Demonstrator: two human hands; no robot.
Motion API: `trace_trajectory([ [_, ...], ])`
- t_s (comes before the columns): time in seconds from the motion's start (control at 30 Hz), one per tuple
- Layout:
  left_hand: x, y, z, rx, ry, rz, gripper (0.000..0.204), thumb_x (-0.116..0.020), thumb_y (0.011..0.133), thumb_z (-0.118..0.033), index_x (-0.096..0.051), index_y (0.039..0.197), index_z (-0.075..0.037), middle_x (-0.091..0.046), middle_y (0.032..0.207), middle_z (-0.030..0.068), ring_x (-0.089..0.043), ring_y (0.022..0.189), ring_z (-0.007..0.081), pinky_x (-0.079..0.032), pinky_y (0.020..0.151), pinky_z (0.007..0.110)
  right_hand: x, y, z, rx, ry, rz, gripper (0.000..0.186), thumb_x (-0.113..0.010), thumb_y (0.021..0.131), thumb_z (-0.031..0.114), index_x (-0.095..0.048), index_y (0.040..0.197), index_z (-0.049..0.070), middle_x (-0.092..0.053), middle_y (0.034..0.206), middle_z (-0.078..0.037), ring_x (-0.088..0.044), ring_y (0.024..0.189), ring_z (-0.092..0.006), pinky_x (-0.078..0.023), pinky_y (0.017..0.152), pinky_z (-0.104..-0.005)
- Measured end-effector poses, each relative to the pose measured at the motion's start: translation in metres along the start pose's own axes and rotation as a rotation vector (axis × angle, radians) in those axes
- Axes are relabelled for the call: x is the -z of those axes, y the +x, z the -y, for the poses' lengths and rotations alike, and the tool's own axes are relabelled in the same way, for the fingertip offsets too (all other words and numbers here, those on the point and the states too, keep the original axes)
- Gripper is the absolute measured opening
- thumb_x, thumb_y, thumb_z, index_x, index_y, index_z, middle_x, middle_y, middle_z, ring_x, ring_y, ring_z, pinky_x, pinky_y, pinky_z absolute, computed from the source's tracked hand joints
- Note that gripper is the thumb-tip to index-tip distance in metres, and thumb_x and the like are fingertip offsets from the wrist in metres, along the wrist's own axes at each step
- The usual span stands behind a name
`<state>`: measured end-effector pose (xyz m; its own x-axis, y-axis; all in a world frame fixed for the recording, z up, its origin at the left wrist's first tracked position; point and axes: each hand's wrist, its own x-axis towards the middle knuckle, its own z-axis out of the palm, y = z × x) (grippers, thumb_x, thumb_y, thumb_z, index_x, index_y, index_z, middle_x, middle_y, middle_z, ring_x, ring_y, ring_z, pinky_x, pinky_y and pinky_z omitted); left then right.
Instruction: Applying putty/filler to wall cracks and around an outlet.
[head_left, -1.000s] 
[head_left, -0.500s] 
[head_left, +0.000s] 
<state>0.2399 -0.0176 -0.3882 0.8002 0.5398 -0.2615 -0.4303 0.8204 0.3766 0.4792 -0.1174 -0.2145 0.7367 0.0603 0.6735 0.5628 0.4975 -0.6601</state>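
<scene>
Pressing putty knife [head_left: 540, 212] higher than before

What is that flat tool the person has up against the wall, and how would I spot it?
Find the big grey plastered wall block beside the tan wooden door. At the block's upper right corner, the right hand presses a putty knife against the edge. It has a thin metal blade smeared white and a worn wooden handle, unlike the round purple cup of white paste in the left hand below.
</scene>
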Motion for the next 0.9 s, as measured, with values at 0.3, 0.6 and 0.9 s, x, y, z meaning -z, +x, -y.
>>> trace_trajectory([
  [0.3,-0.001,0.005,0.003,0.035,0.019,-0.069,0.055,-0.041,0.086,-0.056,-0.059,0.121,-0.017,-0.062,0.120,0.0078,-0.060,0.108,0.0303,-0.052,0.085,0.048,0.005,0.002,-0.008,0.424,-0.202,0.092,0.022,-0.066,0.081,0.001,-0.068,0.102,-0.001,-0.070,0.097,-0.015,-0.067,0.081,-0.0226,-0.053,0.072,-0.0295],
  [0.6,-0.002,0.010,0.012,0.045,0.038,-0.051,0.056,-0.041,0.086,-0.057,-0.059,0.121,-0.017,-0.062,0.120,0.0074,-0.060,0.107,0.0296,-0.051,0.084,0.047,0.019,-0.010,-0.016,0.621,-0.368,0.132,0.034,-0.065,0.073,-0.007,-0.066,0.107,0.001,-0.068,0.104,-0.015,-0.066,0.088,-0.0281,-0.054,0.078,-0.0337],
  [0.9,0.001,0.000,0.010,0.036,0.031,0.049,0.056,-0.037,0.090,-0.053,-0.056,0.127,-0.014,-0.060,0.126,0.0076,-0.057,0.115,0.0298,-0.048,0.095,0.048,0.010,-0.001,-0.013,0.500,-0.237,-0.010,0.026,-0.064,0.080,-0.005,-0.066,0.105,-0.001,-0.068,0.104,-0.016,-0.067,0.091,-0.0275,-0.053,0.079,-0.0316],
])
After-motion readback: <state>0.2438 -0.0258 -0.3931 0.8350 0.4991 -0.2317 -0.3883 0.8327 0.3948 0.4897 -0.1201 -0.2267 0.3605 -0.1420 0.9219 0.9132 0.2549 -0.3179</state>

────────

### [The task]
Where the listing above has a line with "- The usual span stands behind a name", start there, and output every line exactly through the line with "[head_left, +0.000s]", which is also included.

### [Result]
- The usual span stands behind a name
`<state>`: measured end-effector pose (xyz m; its own x-axis, y-axis; all in a world frame fixed for the recording, z up, its origin at the left wrist's first tracked position; point and axes: each hand's wrist, its own x-axis towards the middle knuckle, its own z-axis out of the palm, y = z × x) (grippers, thumb_x, thumb_y, thumb_z, index_x, index_y, index_z, middle_x, middle_y, middle_z, ring_x, ring_y, ring_z, pinky_x, pinky_y and pinky_z omitted); left then right.
Instruction: Applying putty/filler to wall cracks and around an outlet.
[head_left, -1.000s] 
[head_left, -0.500s] 
[head_left, +0.000s] 

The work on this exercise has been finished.